Table of Contents¶

@[toc]

Introduction¶

Backpropagation computes the gradient $\frac{\partial J}{\partial \theta}$, where $\theta$ represents the model parameters. $J$ is calculated using forward propagation and a loss function. The formula is:
$$ \frac{\partial J}{\partial \theta} = \lim_{\varepsilon \to 0} \frac{J(\theta + \varepsilon) - J(\theta - \varepsilon)}{2 \varepsilon} \tag{1}$$

Since forward propagation is relatively easy to implement and verify, we first ensure $J$ is computed correctly. This allows us to validate the gradient calculation $\frac{\partial J}{\partial \theta}$ using the numerical approximation method.

1D Gradient Check¶

For a linear function $J(\theta) = \theta x$, the model has one real-valued parameter $\theta$ with input $x$.

1D Linear Model

The diagram shows key steps: forward propagation (calculating $J$) and backward propagation (calculating $\frac{\partial J}{\partial \theta}$).

Import Dependencies¶

First, import required libraries.

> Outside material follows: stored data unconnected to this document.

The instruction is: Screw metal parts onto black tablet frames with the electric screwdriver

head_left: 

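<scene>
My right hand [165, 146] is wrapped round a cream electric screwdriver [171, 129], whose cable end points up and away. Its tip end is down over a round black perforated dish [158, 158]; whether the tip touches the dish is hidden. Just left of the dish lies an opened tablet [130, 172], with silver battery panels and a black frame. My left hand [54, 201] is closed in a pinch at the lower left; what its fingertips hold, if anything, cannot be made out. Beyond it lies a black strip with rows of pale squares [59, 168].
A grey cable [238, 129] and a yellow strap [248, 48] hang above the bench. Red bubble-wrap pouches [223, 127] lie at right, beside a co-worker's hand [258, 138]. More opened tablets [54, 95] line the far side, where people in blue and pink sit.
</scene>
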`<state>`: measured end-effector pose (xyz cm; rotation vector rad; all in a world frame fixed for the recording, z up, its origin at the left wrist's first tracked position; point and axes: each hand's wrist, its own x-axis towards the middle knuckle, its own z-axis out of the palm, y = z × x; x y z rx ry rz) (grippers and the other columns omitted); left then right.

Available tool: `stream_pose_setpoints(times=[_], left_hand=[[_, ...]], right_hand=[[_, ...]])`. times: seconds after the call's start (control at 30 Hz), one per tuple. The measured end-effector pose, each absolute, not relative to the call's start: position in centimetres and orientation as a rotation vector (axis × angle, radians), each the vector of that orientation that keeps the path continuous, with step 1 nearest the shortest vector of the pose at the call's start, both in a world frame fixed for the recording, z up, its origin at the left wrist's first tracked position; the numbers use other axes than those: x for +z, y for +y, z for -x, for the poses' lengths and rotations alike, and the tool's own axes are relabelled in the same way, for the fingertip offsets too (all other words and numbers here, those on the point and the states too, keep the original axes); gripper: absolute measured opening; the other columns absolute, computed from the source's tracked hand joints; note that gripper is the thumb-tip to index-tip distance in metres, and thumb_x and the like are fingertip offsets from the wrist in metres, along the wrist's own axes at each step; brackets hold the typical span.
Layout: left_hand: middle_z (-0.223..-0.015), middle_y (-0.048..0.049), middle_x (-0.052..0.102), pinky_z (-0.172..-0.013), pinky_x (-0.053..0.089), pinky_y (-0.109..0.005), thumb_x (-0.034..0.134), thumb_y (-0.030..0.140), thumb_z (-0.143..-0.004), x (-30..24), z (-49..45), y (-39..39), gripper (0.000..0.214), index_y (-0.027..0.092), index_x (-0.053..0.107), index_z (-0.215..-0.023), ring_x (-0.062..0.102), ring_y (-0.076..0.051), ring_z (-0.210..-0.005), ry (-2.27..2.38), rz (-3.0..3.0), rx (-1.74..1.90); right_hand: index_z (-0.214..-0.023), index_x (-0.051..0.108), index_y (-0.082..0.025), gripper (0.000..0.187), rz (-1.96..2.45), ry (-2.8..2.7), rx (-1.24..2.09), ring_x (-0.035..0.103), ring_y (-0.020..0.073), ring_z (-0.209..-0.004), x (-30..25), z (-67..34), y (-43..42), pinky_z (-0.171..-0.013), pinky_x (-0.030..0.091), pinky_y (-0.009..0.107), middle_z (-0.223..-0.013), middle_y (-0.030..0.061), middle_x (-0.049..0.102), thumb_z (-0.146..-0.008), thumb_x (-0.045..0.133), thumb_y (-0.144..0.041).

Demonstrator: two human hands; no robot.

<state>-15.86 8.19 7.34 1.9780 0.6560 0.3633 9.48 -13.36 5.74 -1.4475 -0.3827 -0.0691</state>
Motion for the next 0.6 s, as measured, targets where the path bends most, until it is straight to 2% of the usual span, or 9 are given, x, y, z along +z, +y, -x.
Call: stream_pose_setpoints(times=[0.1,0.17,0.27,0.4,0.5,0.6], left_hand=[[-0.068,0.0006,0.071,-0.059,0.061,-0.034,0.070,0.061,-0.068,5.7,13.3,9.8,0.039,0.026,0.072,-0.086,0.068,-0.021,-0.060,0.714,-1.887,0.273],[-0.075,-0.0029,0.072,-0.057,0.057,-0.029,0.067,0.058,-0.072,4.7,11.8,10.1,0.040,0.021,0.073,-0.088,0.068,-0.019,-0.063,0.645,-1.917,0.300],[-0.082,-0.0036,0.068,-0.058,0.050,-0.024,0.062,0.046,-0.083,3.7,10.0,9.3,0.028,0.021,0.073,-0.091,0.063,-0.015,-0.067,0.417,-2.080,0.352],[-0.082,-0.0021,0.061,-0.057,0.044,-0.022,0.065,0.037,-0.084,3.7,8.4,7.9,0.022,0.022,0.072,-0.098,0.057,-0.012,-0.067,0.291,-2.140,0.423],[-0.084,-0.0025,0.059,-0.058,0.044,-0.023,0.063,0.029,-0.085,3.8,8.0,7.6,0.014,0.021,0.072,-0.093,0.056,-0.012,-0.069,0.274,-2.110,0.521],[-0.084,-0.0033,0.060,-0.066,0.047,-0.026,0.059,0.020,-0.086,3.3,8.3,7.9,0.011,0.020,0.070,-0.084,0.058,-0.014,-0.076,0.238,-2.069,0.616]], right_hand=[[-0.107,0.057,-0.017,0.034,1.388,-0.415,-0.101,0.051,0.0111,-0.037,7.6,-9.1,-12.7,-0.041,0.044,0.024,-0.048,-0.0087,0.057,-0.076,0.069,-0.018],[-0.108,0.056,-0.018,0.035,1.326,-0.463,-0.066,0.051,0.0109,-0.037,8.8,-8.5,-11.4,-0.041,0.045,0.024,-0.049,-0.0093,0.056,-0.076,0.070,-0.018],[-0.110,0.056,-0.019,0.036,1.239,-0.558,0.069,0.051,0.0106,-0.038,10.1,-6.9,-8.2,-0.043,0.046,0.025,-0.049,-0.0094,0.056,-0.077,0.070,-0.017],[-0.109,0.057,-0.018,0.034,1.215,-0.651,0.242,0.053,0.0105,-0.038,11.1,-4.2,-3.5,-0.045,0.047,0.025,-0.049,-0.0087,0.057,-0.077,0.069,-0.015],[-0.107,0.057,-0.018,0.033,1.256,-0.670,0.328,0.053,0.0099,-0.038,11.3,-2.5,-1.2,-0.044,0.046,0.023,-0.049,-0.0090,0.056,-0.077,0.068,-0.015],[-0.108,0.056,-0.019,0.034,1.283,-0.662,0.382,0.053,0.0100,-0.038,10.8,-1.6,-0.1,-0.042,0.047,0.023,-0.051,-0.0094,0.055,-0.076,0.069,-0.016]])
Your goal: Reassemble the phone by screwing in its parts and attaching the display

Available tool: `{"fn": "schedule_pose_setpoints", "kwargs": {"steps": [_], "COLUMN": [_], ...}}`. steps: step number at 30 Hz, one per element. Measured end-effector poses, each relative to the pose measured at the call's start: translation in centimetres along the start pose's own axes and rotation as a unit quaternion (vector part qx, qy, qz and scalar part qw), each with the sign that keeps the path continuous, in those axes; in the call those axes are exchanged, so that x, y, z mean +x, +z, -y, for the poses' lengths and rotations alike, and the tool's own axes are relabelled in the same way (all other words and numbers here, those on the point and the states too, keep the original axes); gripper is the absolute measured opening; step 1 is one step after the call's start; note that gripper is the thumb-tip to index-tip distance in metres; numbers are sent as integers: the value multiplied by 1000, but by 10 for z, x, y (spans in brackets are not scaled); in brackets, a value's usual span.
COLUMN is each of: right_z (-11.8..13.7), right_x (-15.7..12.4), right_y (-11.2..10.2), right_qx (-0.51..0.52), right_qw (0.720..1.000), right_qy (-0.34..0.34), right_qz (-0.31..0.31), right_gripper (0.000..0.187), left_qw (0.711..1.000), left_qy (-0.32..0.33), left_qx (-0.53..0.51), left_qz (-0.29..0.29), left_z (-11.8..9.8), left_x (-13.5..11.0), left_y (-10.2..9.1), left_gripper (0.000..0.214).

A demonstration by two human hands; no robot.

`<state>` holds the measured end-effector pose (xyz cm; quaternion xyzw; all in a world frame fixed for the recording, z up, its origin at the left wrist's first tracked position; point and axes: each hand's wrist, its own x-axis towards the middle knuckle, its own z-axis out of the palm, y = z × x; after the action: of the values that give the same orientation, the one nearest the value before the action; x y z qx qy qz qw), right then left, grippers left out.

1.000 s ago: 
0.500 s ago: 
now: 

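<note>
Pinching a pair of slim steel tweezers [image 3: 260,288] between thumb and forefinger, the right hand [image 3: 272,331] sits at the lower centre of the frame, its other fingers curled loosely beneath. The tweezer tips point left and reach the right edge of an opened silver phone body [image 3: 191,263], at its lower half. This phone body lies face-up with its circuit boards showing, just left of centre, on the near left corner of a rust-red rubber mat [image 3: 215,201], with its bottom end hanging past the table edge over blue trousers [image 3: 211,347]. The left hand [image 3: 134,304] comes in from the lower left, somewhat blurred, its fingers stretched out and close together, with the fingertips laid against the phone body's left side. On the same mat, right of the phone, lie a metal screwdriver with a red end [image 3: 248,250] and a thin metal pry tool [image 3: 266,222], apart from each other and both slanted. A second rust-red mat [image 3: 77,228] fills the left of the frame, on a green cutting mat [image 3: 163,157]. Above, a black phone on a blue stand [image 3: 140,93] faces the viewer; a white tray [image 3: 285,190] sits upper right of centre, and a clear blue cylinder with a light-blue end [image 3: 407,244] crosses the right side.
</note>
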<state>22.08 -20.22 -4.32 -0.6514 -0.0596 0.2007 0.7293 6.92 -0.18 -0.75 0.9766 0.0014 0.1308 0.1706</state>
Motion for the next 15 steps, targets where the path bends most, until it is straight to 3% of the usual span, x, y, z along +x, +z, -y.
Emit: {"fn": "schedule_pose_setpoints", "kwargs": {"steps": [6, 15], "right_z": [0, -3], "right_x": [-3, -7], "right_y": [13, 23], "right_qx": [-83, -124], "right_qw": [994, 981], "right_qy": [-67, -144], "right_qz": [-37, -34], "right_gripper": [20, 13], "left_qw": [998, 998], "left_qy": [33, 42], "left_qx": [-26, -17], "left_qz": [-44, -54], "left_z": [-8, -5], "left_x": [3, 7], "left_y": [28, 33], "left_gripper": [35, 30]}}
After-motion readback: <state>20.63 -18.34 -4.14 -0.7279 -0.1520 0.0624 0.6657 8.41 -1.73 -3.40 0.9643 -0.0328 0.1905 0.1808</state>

Some utilities can be downloaded from here.

# coding=utf-8
from testCases import *
from gc_utils import sigmoid, relu, dictionary_to_vector, vector_to_dictionary, gradients_to_vector

Forward Propagation¶

Linear forward propagation function:

def forward_propagation(x, theta):
    """
    Implements forward propagation for J(theta) = theta * x

    Arguments:
    x -- input value (scalar)
    theta -- parameter (scalar)

    Returns:
    J -- value of function J
    """
    J = theta * x
    return J

Backward Propagation¶

Linear backward propagation function:

def backward_propagation(x, theta):
    """
    Computes the derivative of J with respect to theta

    Arguments:
    x -- input value (scalar)
    theta -- parameter (scalar)

    Returns:
    dtheta -- gradient of J with respect to theta
    """
    dtheta = x
    return dtheta

Gradient Check Execution¶

To check the gradient:
1. Compute $\theta^{+} = \theta + \varepsilon$ and $\theta^{-} = \theta - \varepsilon$
2. Calculate $J^{+} = J(\theta^{+})$ and $J^{-} = J(\theta^{-})$
3. Approximate gradient: $gradapprox = \frac{J^{+} - J^{-}}{2\varepsilon}$
4. Compare with backward propagation result using:
$$ difference = \frac{|\text{grad} - \text{gradapprox}|_2}{|\text{grad}|_2 + |\text{gradapprox}|_2} \tag{2}$$

def gradient_check(x, theta, epsilon=1e-7):
    """
    Implements gradient checking

    Arguments:
    x -- input value (scalar)
    theta -- parameter (scalar)
    epsilon -- small shift to compute approximated gradient

    Returns:
    difference -- difference between grad and gradapprox
    """
    thetaplus = theta + epsilon  # Step 1
    thetaminus = theta - epsilon  # Step 2
    J_plus = thetaplus * x  # Step 3
    J_minus = thetaminus * x  # Step 4
    gradapprox = (J_plus - J_minus) / (2 * epsilon)  # Step 5

    grad = backward_propagation(x, theta)  # Get backward propagation gradient

    numerator = np.linalg.norm(grad - gradapprox)  # Step 1'
    denominator = np.linalg.norm(grad) + np.linalg.norm(gradapprox)  # Step 2'
    difference = numerator / denominator  # Step 3'

    if difference < 1e-7:
        print("Gradient is correct!")
    else:
        print("Gradient is incorrect!")

    return difference

if __name__ == "__main__":
    x, theta = 2, 4
    difference = gradient_check(x, theta)
    print("difference = " + str(difference))

Output:

Gradient is correct!
difference = 2.91933588329e-10

Multi-dimensional Gradient Check¶

For multi-dimensional parameters, we extend the gradient check to parameter dictionaries.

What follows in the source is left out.